TASK STATEMENT: Repeat every line below exactly, word for word.

SOURCE DATA:
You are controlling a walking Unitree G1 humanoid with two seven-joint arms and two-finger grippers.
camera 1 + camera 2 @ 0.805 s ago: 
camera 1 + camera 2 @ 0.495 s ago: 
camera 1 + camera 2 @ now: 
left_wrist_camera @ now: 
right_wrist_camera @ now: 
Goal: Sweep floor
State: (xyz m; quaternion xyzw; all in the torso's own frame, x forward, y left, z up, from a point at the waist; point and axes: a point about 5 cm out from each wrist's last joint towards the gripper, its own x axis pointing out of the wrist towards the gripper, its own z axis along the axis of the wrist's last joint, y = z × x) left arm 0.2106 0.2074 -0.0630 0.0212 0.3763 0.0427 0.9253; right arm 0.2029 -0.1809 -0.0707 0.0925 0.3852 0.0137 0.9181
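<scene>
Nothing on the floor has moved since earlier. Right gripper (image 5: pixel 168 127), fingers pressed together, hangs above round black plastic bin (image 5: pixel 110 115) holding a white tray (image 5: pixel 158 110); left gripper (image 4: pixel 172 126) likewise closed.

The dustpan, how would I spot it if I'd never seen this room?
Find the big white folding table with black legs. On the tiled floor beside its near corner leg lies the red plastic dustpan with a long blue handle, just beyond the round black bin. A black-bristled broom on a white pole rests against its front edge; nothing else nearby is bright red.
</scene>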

REPLY:
You are controlling a walking Unitree G1 humanoid with two seven-joint arms and two-finger grippers.
camera 1 + camera 2 @ 0.805 s ago: 
camera 1 + camera 2 @ 0.495 s ago: 
camera 1 + camera 2 @ now: 
left_wrist_camera @ now: 
right_wrist_camera @ now: 
Goal: Sweep floor
State: (xyz m; quaternion xyzw; all in the torso's own frame, x forward, y left, z up, from a point at the waist; point and axes: a point about 5 cm out from each wrist's last joint towards the gripper, its own x axis pointing out of the wrist towards the gripper, its own z axis along the axis of the wrist's last joint, y = z × x) left arm 0.2106 0.2074 -0.0630 0.0212 0.3763 0.0427 0.9253; right arm 0.2029 -0.1809 -0.0707 0.0925 0.3852 0.0137 0.9181
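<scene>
Nothing on the floor has moved since earlier. Right gripper (image 5: pixel 168 127), fingers pressed together, hangs above round black plastic bin (image 5: pixel 110 115) holding a white tray (image 5: pixel 158 110); left gripper (image 4: pixel 172 126) likewise closed.

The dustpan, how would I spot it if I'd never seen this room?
Find the big white folding table with black legs. On the tiled floor beside its near corner leg lies the red plastic dustpan with a long blue handle, just beyond the round black bin. A black-bristled broom on a white pole rests against its front edge; nothing else nearby is bright red.
</scene>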

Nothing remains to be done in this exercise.